How can two different yardsticks tag what rape is- rape of a woman who is unmarried and rape of a woman married to the man who rapes her?
Marital rape, as defined by the Oxford English dictionary, is “the rape committed by the person to whom the victim is married.” The sad tale is that the idea of “consent” stands invalid and this form of domestic violence and sexual abuse is still not recognized as a crime in many parts of the world.
The year is 2017 and marital rape is still a legal concept in India. It’s shameful that the women of the country have the right to choose their own government but they don’t have the right to say no. Women have long been a victim to sexual violence in and outside home, and yet under the Indian Penal Code, marital rape has not been criminalized. The justification for marital rape not being declared a crime are the religious connotations of marriage as a sacred bond between man and his wife, the other factors being illiteracy, low level of education, poverty, social customs and beliefs, the mindset of the society to consider the marriage as a sacrament.
It is generally believed that women in India are 40% more likely to be subjected to rape from their husband than by a stranger. According to a 2013 survey, an estimated 27,515,391 women aged fifteen to forty-nine years went through sexual violence in India. Of this aforementioned number, 2,522,817 of those affected women were between the age groups of fifteen to nineteen years. This is the age group that experiences 24% of the rape cases in India. Although marital rape gets registered in the hospitals, they are rarely reported due to marital rape being excluded from the India Penal Code’s (IPC) definition of rape. Estimates are that only 1% of rapes are in fact reported.

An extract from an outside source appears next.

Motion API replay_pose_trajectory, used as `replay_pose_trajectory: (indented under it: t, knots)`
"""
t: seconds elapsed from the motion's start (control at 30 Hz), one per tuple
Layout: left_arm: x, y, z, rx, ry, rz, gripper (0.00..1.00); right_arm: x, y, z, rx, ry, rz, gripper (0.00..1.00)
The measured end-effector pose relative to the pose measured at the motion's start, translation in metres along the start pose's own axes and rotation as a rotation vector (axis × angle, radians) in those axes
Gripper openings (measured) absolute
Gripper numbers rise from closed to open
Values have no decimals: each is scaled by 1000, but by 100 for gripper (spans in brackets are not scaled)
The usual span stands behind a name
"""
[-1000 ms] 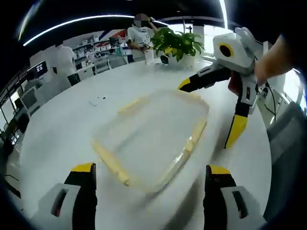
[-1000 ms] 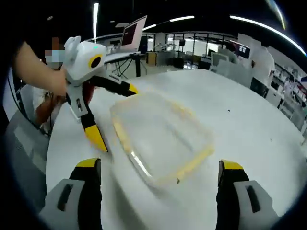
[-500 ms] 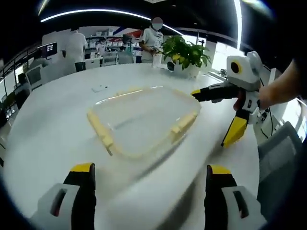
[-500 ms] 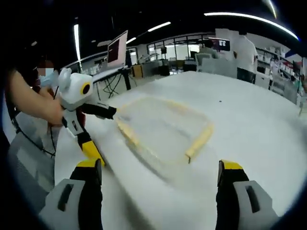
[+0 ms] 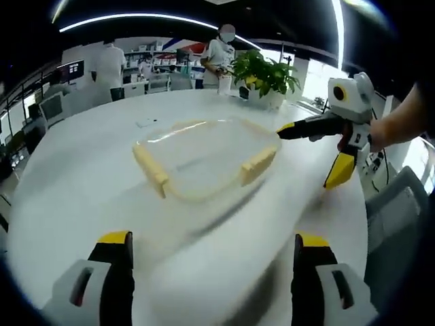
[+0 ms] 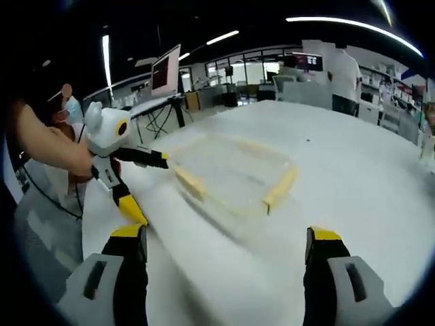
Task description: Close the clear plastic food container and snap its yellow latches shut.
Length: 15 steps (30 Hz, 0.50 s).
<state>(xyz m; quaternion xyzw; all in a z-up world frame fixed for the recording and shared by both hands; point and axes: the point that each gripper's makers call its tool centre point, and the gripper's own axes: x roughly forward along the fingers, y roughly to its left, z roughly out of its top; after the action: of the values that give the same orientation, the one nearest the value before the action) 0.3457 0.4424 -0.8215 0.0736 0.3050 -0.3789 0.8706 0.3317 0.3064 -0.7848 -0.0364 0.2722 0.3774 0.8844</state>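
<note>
Clear container [image 5: 204,159] with yellow latches [image 5: 151,170] sits on the white table [image 5: 75,183], at 12 o'clock from the left gripper [image 5: 212,288], jaws apart. Right gripper [image 6: 225,285] open, 1 tip near the container's corner at 2 o'clock in left gripper view. Potted plant [image 5: 262,71] beyond.

Open-plan office or lab space is showing: big white round table [image 5: 75,183] filling the frame centre, potted plant [image 5: 262,71] at upper centre-right, shelving and desks with monitors [image 5: 71,70] along the upper left, people standing at back, monitor on stand [image 6: 171,68] at upper left of right gripper view.
</note>
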Motion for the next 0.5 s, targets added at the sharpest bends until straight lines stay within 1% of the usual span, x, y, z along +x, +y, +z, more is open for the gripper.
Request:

Statistics do not narrate the entire tale. Numbers fail to report the terror and pain, both physical and mental, that a woman endures when forced to yield to the evils of the society.

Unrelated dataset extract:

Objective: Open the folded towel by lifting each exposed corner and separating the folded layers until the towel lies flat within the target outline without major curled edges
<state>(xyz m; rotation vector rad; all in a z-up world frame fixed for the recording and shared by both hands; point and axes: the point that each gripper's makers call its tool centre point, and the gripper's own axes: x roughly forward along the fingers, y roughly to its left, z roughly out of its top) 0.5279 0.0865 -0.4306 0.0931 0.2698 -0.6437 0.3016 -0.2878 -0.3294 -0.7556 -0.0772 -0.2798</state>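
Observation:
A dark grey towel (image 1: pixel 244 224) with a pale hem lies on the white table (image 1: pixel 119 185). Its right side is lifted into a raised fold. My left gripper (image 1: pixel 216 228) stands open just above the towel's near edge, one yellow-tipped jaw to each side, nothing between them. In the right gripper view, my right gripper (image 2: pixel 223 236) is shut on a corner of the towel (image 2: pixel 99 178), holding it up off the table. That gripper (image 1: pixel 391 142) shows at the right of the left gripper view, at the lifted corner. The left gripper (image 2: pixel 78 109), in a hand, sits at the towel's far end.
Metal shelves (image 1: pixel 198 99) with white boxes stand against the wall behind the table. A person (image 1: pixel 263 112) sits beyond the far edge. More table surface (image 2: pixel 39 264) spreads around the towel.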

While countries from Nepal to Great Britain to the United States of America have marked marital rape a crime, as shameful as it is, India still has no law to safeguard married females against marital rape.

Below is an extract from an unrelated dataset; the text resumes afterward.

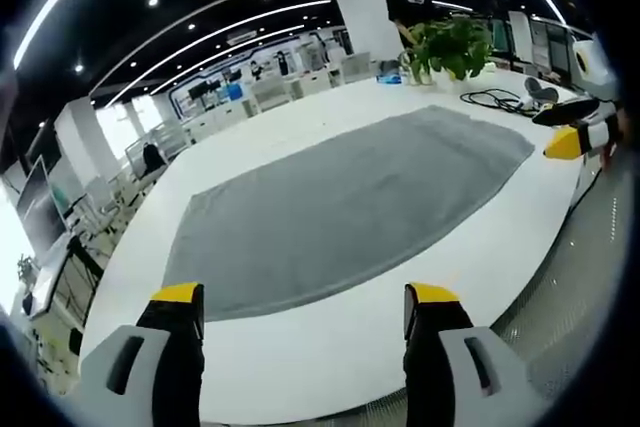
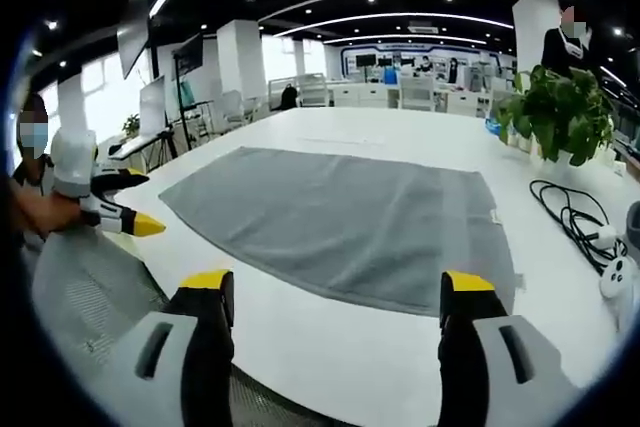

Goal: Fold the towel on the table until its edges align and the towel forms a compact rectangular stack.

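Yellow-tipped jaws of the left gripper (image 1: pixel 305 309) and the right gripper (image 2: pixel 338 297) stand wide apart, holding nothing, above the near table edge. Beyond them the grey rectangular cloth towel (image 1: pixel 350 202) lies spread flat, unfolded, on the white table (image 1: pixel 300 377).

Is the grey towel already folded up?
No, the grey towel lies spread flat in one layer on the white table, with no fold in it.

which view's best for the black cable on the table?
Right gripper view: the black cable loops clearly on the white table, right of the grey towel, below the plant. Left gripper view shows it small and distant beyond the towel's far corner.
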Demonstrator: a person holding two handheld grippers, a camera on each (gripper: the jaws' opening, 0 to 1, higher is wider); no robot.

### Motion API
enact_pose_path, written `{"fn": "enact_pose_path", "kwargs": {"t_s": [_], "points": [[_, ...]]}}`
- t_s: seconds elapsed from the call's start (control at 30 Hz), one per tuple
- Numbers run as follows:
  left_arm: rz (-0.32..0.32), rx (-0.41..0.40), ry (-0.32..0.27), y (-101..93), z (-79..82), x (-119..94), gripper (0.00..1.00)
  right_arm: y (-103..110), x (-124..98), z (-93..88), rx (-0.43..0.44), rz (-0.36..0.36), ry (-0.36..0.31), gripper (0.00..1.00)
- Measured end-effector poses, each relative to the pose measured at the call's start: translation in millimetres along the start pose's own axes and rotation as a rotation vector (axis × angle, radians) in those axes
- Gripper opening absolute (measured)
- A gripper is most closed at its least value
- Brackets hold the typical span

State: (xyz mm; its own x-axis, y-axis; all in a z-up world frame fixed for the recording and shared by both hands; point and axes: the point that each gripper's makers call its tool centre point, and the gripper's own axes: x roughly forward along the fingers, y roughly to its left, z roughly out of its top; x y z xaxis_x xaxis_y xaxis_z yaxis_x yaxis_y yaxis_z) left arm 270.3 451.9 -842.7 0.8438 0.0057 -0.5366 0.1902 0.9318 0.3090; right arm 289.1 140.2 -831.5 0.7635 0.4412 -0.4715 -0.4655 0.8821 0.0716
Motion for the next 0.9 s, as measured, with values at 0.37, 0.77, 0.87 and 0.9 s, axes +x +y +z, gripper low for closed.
{"fn": "enact_pose_path", "kwargs": {"t_s": [0.37, 0.77, 0.87, 0.9], "points": [[-0.005, 0.005, 0.001, -1.5, 0.5, -0.3, 0.83, -3.8, -0.3, -1.0, 0.011, -0.016, 0.005, 0.84], [-0.009, 0.001, -0.012, -1.8, 2.7, 0.0, 0.82, -1.0, 0.4, -4.3, 0.003, -0.007, 0.024, 0.83], [-0.011, -0.003, -0.016, -1.5, 2.9, 0.3, 0.82, -0.8, 0.5, -4.6, 0.001, -0.007, 0.026, 0.83], [-0.012, -0.003, -0.014, -1.6, 2.5, 0.4, 0.82, -0.6, 0.6, -4.5, -0.001, -0.006, 0.025, 0.83]]}}
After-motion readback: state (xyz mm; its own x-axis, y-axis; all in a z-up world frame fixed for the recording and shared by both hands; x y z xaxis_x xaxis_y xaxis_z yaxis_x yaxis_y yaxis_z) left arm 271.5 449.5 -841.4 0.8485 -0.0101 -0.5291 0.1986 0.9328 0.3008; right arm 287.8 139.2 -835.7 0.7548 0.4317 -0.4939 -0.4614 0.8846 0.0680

India is one of the 36 nations that have not yet criminalized marital rape, a nation where marriage implies a default consent to hand over bodily rights to the husband, where talking about sex is a taboo, however, sexually abusing one’s wife perfectly conforms to the social ideals. These inadequacies make India a constant target in the eyes of the women’s rights advocates all around the globe.
Any form of sexual assault, marital or non-marital, is traumatic and reformation is the call of the hour. But the media at large and the socially influential film industry have so far turned a blind eye towards the issue at hand. Recently, certain people got rid of the blindfolds by rising to the bait to protest against marital rape. The movie “Lipstick Under My Burkha” drew much attention in the social media platforms by successfully highlighting the subject of marital rape. Although, rather, unfortunately, failed to bring about a wave of social and legal change.
India needs to learn about gender equality in a scenario where men are assaulting their wives with impunity and women are enduring the abuse under a blanket of silence. There is a need to understand that marital rape is no longer just a happening that should remain behind closed doors, it is a crime that the government along with every individual should recognize and report.